В панихиде по Франку я не смог участвовать; на панихиде по Верфелю, 29–го, мы присутствовали. Она состоялась в часовне похоронного бюро, в Беверли — Хиллз. Было огромное количество цветов, и на многолюдное траурное собрание пришло немало музыкантов и писателей. Отсутствовала только вдова, вдова Малера, а теперь — Верфеля. «Я никогда не хожу на похороны», — сказала эта великолепная дама; такая непосредственность показалась мне настолько забавной, что я даже не знал, от чего — от смеха или от рыданий — у меня разрывалась грудь, когда я стоял у гроба. В соседнем маленьком зале, под аккомпанемент Вальтера, пела Лотта Леман.
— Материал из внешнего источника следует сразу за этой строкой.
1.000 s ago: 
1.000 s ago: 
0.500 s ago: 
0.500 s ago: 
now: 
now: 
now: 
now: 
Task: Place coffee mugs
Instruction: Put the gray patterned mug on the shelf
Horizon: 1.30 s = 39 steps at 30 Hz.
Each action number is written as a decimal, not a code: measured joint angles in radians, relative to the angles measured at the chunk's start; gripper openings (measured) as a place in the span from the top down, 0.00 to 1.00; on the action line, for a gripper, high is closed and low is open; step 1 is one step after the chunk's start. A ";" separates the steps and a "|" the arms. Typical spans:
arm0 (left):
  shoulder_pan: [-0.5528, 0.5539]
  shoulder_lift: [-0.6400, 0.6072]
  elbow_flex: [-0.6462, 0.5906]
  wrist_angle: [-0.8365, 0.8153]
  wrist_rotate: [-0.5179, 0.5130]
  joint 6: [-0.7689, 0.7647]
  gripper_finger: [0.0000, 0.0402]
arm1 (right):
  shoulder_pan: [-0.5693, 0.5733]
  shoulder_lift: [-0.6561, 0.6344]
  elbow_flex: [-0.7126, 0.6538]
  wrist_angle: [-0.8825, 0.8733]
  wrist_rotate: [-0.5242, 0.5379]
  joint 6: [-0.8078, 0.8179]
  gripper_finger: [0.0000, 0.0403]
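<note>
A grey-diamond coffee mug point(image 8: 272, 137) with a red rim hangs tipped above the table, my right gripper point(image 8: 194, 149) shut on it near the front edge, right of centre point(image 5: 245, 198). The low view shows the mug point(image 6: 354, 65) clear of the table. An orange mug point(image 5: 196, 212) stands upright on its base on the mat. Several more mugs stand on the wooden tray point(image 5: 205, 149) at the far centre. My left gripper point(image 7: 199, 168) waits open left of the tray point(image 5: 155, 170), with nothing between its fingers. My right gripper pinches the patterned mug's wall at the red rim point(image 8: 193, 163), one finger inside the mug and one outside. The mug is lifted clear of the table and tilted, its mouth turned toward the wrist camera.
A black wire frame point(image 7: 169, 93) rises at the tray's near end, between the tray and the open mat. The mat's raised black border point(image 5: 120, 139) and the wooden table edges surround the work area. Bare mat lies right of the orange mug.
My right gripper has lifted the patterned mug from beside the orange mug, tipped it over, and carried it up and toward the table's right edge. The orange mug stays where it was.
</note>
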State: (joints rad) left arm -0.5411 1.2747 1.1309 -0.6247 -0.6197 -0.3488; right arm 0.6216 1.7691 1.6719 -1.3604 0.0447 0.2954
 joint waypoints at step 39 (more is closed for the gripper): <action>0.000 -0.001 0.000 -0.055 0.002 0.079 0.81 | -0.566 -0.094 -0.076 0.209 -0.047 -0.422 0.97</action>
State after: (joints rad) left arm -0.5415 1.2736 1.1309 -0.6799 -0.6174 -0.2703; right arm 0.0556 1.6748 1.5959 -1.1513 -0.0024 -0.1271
Надгробная речь аббата Мениуса, ко все большему замешательству органиста, сыгравшего к ней прелюдию, долго не начиналась, потому что в последний момент Альма пожелала тщательно проверить текст. Мениус выступал не как представитель церкви, а как друг верфелевского дома, но в его речи, цитировавшей вместо Библии Данте, были все приметы католической культуры. Картина этого обряда, самая идея его крайне меня потрясли, и затем, уже на улице, здороваясь с друзьями и знакомыми, я замечал по их лицам, что они испуганы моим видом.